Agile is messy. It is untidy; it clutters desks and dirties the walls. Progress is not hidden in spreadsheets and gant charts in Microsoft Project. No, it is on the wall.
Walls are central to agile. Indeed any visual thinking process that uses ‘information radiators’ as central to communicating information (rather than circulating documents) will make use of walls, sticking cards, posters, post-its, stuff up for all to see. When you start to use walls, good things happen. Other people become curious, they walk to wall, they look and see. When you have wireframes stuck to the walls they go arrrr! that’s what you are building! There is a palpable excitement, a buzz to organisations who start (and continue) to use walls.
That is, until the detractors come along with demands to tear down the wall.
These usally take one of three guises.
The first, predominantly found in financial services is compliance. Increasingly clear desk policies are being rigorously policed to ensure documents are not leaked between departments and this often finds its way onto the information radiators.
The second is facilities management who seem to think that their clean whitewashed walls are delivering greater value to the business than anything untidy that is stuck on them. Their knee-jerk reaction is to ban the use of blue-tack and get a whiteboard permanently drilled to the wall to hold the cards.
The third and final detractor is the IT manager who is dazzled by technology and insists on using technology to solve the problem. Out goes the card wall and in comes a plasma screen with an excel spreadsheet displaying the cards. This completely misses the point of the wall, of the human element. Richard Durnall tells the story of his experience at Ford where they employed a technology based process for managing inventory at the plant. “Unfortunately this process had a problem; it was rubbish.” He contrasts this tech-centric system for that employed by Toyota:
When the guy on the line started a new box of parts, he’d take a card off the top and put it into a letterbox.
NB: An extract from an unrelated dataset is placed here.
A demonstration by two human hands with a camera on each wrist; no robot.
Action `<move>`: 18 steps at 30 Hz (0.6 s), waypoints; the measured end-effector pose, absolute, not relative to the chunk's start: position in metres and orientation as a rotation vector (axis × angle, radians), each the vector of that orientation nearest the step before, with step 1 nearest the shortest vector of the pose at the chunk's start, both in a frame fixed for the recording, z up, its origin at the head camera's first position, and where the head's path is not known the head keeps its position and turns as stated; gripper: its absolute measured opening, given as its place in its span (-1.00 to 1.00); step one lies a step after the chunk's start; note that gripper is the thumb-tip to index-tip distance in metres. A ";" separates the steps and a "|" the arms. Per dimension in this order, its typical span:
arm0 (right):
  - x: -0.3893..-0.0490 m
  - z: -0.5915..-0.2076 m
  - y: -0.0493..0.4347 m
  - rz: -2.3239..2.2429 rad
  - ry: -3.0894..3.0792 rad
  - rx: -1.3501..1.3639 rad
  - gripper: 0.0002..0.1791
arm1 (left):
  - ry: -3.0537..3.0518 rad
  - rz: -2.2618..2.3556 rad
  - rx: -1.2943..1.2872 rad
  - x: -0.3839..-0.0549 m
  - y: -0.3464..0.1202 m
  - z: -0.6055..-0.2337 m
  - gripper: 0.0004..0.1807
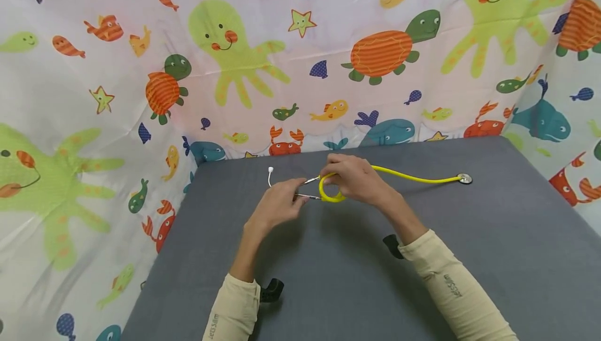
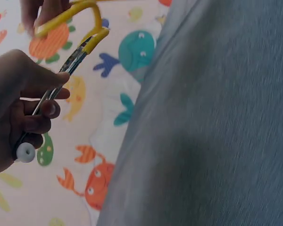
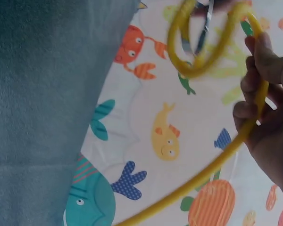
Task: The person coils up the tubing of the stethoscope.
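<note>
A stethoscope with yellow tubing (image 1: 413, 177) is held up between both hands over the grey table. My left hand (image 1: 278, 203) grips its metal ear tubes; in the left wrist view the fingers curl round the metal, and a white eartip (image 2: 26, 152) sticks out below them. The right hand (image 1: 354, 178) grips the yellow tube, with fingers and thumb wrapped round it in the right wrist view (image 3: 262, 89). Between the hands the tubing bends into a loop (image 3: 191, 70). To the right the tube runs out to the round metal chest piece (image 1: 465, 178).
The grey tabletop (image 1: 328, 278) spreads beneath both hands. Behind it and at the sides hangs a white curtain (image 1: 263, 122) printed with sea animals. Black pieces (image 1: 272, 290) show beside the beige sleeves (image 1: 235, 304) at the wrists.
</note>
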State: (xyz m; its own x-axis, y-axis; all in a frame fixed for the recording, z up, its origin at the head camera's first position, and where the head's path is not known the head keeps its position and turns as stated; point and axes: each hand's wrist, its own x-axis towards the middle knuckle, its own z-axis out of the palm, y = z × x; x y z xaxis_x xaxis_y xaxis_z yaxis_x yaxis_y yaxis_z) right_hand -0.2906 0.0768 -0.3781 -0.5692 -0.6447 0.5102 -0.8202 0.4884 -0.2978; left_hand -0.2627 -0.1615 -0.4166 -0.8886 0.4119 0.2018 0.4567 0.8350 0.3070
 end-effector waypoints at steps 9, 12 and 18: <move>-0.297 -0.392 0.068 0.603 -2.110 1.147 -0.81 | -2.911 -0.791 -0.654 -0.251 -0.138 -0.403 -0.45; -0.298 -0.393 0.068 0.562 -2.079 1.125 -0.82 | -2.856 -0.795 -0.608 -0.252 -0.133 -0.403 -0.46; -0.297 -0.396 0.067 0.487 -2.094 1.103 -0.79 | -2.769 -0.698 -0.574 -0.255 -0.128 -0.406 -0.55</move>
State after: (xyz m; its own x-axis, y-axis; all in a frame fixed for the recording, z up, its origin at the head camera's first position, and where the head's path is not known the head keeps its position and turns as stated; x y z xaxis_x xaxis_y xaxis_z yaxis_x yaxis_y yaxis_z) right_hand -0.2969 0.0674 -0.3958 -0.3839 -0.5577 0.7359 -0.8251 0.5649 -0.0023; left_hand -0.2551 -0.1283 -0.4058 -0.8974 0.3155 0.3085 0.4241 0.8099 0.4052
Every 10 minutes or so another guy would drive around in a little truck and collect up all the cards. He’d then go to an office where he had a card sorter connected to a computer. He’d put the cards through the sorter, which at the same time sent messages on usage to the supplier network, and then he’d go and fill up his truck based on the cards that he had, returning the cards to the boxes.
Managing inventory with cards. Using paper in a paperless office; not everybody gets it.
Knowing that you will have detractors to the paper walls is a first step in managing expectations and getting everybody on board. Talk to compliance, facilities, and let them know what you are doing. Ensure an executive sponsor can override any petty bureaucratic blockers.
And before you know it, the information radiators will have moved out of IT and into the way the business manages its tasks as well.